Rotating flow over a stationary disk is referred as Bödewadt flow. It appears in spin-up and impulsive spin-down to rest problems. The transient flow in these problems evolves into a quasi-steady regime that displays the properties of the Bödewadt flow. On the other hand, nanofluids are relatively new generation heat transfer fluids which show strong heat transfer even at very low concentrations of particles and are very helpful when resolving thermal system problems. Literature showed that many researchers have worked on nanofluids and Bödewadt flows.
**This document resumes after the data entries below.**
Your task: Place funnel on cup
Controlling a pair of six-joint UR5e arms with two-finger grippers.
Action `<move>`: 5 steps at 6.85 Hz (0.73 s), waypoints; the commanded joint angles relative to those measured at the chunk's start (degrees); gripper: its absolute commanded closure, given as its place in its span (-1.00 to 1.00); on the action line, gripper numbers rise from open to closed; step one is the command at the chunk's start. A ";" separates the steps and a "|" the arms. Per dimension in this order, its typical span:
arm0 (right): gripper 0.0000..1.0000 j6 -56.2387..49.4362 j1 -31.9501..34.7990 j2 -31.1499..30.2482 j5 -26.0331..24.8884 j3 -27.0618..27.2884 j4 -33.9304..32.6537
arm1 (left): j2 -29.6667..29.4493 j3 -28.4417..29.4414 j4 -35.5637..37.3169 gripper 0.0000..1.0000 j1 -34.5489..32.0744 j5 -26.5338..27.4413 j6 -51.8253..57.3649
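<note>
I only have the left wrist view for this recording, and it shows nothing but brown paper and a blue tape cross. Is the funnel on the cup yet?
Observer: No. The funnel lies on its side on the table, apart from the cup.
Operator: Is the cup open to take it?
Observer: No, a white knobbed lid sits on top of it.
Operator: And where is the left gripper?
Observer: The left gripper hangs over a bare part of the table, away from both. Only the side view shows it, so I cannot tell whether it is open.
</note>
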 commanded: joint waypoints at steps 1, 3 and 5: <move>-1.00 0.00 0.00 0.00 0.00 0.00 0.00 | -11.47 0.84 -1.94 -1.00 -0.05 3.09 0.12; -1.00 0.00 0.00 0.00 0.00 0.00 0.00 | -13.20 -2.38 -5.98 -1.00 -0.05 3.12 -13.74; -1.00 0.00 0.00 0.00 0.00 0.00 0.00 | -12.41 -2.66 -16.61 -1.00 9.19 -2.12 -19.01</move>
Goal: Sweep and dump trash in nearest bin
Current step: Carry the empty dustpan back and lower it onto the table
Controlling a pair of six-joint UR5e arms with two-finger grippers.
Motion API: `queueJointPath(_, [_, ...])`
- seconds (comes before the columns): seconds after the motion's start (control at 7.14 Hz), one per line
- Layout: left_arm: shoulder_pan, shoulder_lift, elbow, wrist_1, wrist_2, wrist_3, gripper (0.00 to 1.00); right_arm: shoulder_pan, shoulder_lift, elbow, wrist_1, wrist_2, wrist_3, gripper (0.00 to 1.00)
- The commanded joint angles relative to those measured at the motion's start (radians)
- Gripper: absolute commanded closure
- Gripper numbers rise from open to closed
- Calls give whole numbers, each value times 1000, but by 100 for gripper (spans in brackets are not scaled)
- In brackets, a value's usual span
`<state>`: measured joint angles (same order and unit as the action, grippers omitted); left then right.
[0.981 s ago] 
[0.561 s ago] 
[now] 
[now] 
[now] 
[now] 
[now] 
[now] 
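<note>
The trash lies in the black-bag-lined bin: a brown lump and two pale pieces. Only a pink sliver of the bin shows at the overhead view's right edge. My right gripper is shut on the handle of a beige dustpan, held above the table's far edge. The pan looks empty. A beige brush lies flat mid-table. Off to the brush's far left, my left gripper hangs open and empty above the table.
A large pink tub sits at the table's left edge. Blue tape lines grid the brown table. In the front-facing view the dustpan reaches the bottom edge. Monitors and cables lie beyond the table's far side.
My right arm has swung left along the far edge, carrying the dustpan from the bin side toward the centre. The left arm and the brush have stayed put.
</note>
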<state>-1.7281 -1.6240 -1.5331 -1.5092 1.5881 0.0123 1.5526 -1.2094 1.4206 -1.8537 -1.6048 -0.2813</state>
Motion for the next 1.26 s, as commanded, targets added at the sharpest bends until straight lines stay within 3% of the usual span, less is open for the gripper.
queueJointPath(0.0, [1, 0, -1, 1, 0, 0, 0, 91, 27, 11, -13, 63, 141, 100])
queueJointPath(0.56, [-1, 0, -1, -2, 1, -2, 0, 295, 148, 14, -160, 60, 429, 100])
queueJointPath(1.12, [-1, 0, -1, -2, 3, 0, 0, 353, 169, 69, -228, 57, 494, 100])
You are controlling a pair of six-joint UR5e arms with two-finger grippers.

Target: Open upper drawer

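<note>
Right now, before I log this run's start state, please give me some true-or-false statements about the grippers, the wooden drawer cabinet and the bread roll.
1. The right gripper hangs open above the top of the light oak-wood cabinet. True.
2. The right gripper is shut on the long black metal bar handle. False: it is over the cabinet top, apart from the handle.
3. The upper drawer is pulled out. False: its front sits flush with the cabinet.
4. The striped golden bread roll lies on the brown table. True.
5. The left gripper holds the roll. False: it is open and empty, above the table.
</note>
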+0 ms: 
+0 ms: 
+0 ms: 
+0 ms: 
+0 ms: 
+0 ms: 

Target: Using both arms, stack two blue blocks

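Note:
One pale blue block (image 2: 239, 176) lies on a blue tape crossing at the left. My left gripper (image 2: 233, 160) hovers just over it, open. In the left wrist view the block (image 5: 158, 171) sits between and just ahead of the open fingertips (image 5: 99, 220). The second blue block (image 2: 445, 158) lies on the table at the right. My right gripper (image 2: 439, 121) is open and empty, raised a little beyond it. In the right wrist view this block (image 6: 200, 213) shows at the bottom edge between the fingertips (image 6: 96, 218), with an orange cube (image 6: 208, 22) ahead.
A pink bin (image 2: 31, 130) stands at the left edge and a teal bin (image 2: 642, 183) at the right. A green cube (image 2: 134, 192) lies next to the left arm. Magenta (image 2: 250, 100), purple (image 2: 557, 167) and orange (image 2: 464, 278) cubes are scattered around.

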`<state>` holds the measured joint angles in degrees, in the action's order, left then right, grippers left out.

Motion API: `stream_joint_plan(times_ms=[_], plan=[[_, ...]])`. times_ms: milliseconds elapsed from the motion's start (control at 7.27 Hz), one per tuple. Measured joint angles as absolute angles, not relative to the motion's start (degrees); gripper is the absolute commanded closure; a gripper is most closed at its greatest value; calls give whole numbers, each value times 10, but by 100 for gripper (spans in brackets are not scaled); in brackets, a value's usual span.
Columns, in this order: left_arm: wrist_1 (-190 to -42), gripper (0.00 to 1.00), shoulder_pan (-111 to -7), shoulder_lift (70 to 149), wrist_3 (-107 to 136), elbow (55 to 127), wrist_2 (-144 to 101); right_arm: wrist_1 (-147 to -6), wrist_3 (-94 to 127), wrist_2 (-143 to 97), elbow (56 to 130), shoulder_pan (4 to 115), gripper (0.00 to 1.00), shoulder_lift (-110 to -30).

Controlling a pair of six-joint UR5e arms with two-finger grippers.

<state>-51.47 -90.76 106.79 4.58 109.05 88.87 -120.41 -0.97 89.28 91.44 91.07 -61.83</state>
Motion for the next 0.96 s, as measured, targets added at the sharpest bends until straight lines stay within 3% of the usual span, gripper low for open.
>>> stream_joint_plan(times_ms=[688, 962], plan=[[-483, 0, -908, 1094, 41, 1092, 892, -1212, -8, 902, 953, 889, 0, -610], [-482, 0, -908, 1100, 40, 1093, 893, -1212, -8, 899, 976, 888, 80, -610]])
However, the effect of magnetic field along with thermal radiation has yet to be reported for Bödewadt flow of nanofluids. This dissertation provides a numerical solution for Bödewadt flow of nanofluid within magnetic field and thermal radiation, it also contains an introduction to nanofluids their mathematical models and numerical methods. Mathematical models are described in detail by using tensor operators in cylindrical coordinates. To find graphical and numerical solutions, a simple routine bvp4c of the MATLAB and finite difference scheme as Keller box method is implemented. Solution showed negligible effect of magnetic parameter on radial component of velocity. By increasing values of Prandtl number rate of heat transfer decreases. It is observed that skin friction coefficient and volume fraction of nanoparticles have non-linear relationship with each other. Rising magnetic forces further dampens the local Nusslet number. We observed a rapid rise in the rate of heat transfer as for specific Rd values, 𝜃𝑤 is increased, with an increase in function slope Rd values will be further increased. Stretching forces are balanced by magnetic forces. Results in both Graphical and tabular form are present in section of result and discussion.